§ PROBLEM: Read the records and write them out again exactly.

THE RECORDS Start Marker

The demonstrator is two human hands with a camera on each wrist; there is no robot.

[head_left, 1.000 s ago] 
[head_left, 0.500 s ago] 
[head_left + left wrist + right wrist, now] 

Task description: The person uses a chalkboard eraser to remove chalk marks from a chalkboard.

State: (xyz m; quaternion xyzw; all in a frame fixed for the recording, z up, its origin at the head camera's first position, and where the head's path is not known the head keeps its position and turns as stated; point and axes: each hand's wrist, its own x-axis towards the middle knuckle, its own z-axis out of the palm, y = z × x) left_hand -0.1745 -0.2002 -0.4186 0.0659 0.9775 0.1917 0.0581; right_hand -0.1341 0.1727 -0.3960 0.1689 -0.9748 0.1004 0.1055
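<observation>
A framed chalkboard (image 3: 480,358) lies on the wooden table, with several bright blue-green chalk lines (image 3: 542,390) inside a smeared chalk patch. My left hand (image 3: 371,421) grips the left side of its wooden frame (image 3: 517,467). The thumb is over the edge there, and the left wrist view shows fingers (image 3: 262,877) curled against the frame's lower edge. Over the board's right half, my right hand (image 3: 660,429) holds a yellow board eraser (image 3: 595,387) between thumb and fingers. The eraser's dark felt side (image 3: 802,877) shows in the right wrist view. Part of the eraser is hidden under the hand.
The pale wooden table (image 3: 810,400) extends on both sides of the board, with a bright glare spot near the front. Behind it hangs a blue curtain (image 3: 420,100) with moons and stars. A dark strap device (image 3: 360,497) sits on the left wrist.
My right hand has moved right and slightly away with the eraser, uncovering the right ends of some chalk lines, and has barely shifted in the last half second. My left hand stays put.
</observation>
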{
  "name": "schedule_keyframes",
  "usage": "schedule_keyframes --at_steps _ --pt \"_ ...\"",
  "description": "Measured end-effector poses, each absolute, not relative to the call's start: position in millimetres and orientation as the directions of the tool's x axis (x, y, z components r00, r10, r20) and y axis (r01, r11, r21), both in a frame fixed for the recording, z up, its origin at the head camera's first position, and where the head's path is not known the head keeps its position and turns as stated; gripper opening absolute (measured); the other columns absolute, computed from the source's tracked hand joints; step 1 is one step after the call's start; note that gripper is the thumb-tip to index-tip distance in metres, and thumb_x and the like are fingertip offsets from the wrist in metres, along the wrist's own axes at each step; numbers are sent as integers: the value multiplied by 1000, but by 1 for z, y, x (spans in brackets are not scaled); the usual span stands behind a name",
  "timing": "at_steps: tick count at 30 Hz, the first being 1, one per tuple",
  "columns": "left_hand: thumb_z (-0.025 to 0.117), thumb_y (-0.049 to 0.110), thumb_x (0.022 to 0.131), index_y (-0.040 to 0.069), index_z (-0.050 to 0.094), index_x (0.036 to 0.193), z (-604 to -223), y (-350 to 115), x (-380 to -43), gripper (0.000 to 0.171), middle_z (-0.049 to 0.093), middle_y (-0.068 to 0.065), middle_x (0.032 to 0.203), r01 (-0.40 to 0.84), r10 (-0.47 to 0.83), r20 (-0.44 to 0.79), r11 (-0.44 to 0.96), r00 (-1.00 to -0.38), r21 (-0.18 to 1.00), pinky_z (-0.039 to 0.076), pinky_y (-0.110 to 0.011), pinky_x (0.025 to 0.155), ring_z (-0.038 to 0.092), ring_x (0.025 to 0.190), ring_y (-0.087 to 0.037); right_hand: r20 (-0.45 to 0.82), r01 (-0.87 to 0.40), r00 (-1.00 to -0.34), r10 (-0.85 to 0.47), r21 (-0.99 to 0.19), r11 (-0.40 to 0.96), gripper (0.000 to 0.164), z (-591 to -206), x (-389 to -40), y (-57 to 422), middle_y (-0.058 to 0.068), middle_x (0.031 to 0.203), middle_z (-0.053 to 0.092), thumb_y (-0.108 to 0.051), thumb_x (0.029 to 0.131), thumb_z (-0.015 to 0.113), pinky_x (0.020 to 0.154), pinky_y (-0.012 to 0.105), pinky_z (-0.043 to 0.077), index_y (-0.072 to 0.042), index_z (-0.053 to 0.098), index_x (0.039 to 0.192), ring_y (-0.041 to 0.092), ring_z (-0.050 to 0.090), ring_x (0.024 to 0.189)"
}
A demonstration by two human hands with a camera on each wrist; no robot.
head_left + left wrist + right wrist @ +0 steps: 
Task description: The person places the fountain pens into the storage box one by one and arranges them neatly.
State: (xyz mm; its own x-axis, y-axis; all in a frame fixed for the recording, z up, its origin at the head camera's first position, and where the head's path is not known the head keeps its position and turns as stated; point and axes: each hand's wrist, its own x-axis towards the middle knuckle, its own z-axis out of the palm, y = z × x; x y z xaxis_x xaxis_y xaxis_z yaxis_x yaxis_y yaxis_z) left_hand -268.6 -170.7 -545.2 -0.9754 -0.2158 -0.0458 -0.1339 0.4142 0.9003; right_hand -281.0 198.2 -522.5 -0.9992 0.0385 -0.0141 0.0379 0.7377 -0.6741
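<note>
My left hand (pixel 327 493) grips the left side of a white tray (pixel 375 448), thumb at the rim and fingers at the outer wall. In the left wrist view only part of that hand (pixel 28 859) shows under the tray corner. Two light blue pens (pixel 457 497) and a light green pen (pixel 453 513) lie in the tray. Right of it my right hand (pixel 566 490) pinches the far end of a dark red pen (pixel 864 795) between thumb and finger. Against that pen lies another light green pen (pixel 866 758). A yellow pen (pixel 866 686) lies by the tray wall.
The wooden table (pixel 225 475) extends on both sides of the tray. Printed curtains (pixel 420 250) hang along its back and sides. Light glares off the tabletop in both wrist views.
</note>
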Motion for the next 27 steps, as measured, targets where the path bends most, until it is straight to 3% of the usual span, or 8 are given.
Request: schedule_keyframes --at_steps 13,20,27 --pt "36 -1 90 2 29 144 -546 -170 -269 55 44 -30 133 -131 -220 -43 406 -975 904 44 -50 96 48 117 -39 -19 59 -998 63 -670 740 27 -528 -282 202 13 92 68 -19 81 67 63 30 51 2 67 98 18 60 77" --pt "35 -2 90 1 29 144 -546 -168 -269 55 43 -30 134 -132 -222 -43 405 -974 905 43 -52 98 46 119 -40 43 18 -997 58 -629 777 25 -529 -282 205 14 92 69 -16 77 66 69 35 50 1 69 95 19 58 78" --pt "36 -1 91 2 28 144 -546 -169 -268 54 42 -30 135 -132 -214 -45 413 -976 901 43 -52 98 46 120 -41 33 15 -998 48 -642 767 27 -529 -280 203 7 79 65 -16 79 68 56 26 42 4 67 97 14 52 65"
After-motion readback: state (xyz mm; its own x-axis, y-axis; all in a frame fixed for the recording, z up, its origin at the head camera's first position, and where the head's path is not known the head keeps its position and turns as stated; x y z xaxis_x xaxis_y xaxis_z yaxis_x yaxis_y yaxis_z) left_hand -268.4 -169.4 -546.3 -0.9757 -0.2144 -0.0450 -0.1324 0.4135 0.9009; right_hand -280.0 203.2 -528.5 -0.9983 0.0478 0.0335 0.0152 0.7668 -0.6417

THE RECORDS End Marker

§ ANSWER TO THIS PROBLEM:
The demonstrator is two human hands with a camera on each wrist; there is no robot.

[head_left, 1.000 s ago] 
[head_left, 0.500 s ago] 
[head_left + left wrist + right wrist, now] 

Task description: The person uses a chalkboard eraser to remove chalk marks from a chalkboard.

State: (xyz m; quaternion xyzw; all in a frame fixed for the recording, z up, its origin at the head camera's first position, and where the head's path is not known the head keeps its position and turns as stated; point and axes: each hand's wrist, its own x-axis towards the middle knuckle, its own z-axis out of the palm, y = z × x) left_hand -0.1745 -0.2002 -0.4186 0.0659 0.9775 0.1917 0.0581; right_hand -0.1341 0.1727 -0.3960 0.1689 -0.9748 0.1004 0.1055
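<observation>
A framed chalkboard (image 3: 480,358) lies on the wooden table, with several bright blue-green chalk lines (image 3: 542,390) inside a smeared chalk patch. My left hand (image 3: 371,421) grips the left side of its wooden frame (image 3: 517,467). The thumb is over the edge there, and the left wrist view shows fingers (image 3: 262,877) curled against the frame's lower edge. Over the board's right half, my right hand (image 3: 660,429) holds a yellow board eraser (image 3: 595,387) between thumb and fingers. The eraser's dark felt side (image 3: 802,877) shows in the right wrist view. Part of the eraser is hidden under the hand.
The pale wooden table (image 3: 810,400) extends on both sides of the board, with a bright glare spot near the front. Behind it hangs a blue curtain (image 3: 420,100) with moons and stars. A dark strap device (image 3: 360,497) sits on the left wrist.
My right hand has moved right and slightly away with the eraser, uncovering the right ends of some chalk lines, and has barely shifted in the last half second. My left hand stays put.
</observation>
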{
  "name": "schedule_keyframes",
  "usage": "schedule_keyframes --at_steps _ --pt \"_ ...\"",
  "description": "Measured end-effector poses, each absolute, not relative to the call's start: position in millimetres and orientation as the directions of the tool's x axis (x, y, z components r00, r10, r20) and y axis (r01, r11, r21), both in a frame fixed for the recording, z up, its origin at the head camera's first position, and where the head's path is not known the head keeps its position and turns as stated; gripper opening absolute (measured); the other columns absolute, computed from the source's tracked hand joints; step 1 is one step after the call's start; note that gripper is the thumb-tip to index-tip distance in metres, and thumb_x and the like are fingertip offsets from the wrist in metres, along the wrist's own axes at each step; numbers are sent as integers: the value multiplied by 1000, but by 1 for z, y, x (spans in brackets are not scaled); the usual span stands behind a name",
  "timing": "at_steps: tick count at 30 Hz, the first being 1, one per tuple",
  "columns": "left_hand: thumb_z (-0.025 to 0.117), thumb_y (-0.049 to 0.110), thumb_x (0.022 to 0.131), index_y (-0.040 to 0.069), index_z (-0.050 to 0.094), index_x (0.036 to 0.193), z (-604 to -223), y (-350 to 115), x (-380 to -43), gripper (0.000 to 0.171), middle_z (-0.049 to 0.093), middle_y (-0.068 to 0.065), middle_x (0.032 to 0.203), r01 (-0.40 to 0.84), r10 (-0.47 to 0.83), r20 (-0.44 to 0.79), r11 (-0.44 to 0.96), r00 (-1.00 to -0.38), r21 (-0.18 to 1.00), pinky_z (-0.039 to 0.076), pinky_y (-0.110 to 0.011), pinky_x (0.025 to 0.155), ring_z (-0.038 to 0.092), ring_x (0.025 to 0.190), ring_y (-0.087 to 0.037); right_hand: r20 (-0.45 to 0.82), r01 (-0.87 to 0.40), r00 (-1.00 to -0.34), r10 (-0.85 to 0.47), r21 (-0.99 to 0.19), r11 (-0.40 to 0.96), gripper (0.000 to 0.164), z (-591 to -206), x (-389 to -40), y (-57 to 422), middle_y (-0.058 to 0.068), middle_x (0.031 to 0.203), middle_z (-0.053 to 0.092), thumb_y (-0.108 to 0.051), thumb_x (0.029 to 0.131), thumb_z (-0.015 to 0.113), pinky_x (0.020 to 0.154), pinky_y (-0.012 to 0.105), pinky_z (-0.043 to 0.077), index_y (-0.072 to 0.042), index_z (-0.053 to 0.098), index_x (0.039 to 0.192), ring_y (-0.041 to 0.092), ring_z (-0.050 to 0.090), ring_x (0.024 to 0.189)"
}
A demonstration by two human hands with a camera on each wrist; no robot.
head_left + left wrist + right wrist @ +0 steps: 
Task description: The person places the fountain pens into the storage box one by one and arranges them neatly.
State: (xyz mm; its own x-axis, y-axis; all in a frame fixed for the recording, z up, its origin at the head camera's first position, and where the head's path is not known the head keeps its position and turns as stated; point and axes: each hand's wrist, its own x-axis towards the middle knuckle, its own z-axis out of the palm, y = z × x; x y z xaxis_x xaxis_y xaxis_z yaxis_x yaxis_y yaxis_z) left_hand -268.6 -170.7 -545.2 -0.9754 -0.2158 -0.0458 -0.1339 0.4142 0.9003; right_hand -281.0 198.2 -522.5 -0.9992 0.0385 -0.0141 0.0379 0.7377 -0.6741
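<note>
My left hand (pixel 327 493) grips the left side of a white tray (pixel 375 448), thumb at the rim and fingers at the outer wall. In the left wrist view only part of that hand (pixel 28 859) shows under the tray corner. Two light blue pens (pixel 457 497) and a light green pen (pixel 453 513) lie in the tray. Right of it my right hand (pixel 566 490) pinches the far end of a dark red pen (pixel 864 795) between thumb and finger. Against that pen lies another light green pen (pixel 866 758). A yellow pen (pixel 866 686) lies by the tray wall.
The wooden table (pixel 225 475) extends on both sides of the tray. Printed curtains (pixel 420 250) hang along its back and sides. Light glares off the tabletop in both wrist views.
</note>
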Motion for the next 27 steps, as measured, targets where the path bends most, until it is straight to 3% of the usual span, or 8 are given.
Request: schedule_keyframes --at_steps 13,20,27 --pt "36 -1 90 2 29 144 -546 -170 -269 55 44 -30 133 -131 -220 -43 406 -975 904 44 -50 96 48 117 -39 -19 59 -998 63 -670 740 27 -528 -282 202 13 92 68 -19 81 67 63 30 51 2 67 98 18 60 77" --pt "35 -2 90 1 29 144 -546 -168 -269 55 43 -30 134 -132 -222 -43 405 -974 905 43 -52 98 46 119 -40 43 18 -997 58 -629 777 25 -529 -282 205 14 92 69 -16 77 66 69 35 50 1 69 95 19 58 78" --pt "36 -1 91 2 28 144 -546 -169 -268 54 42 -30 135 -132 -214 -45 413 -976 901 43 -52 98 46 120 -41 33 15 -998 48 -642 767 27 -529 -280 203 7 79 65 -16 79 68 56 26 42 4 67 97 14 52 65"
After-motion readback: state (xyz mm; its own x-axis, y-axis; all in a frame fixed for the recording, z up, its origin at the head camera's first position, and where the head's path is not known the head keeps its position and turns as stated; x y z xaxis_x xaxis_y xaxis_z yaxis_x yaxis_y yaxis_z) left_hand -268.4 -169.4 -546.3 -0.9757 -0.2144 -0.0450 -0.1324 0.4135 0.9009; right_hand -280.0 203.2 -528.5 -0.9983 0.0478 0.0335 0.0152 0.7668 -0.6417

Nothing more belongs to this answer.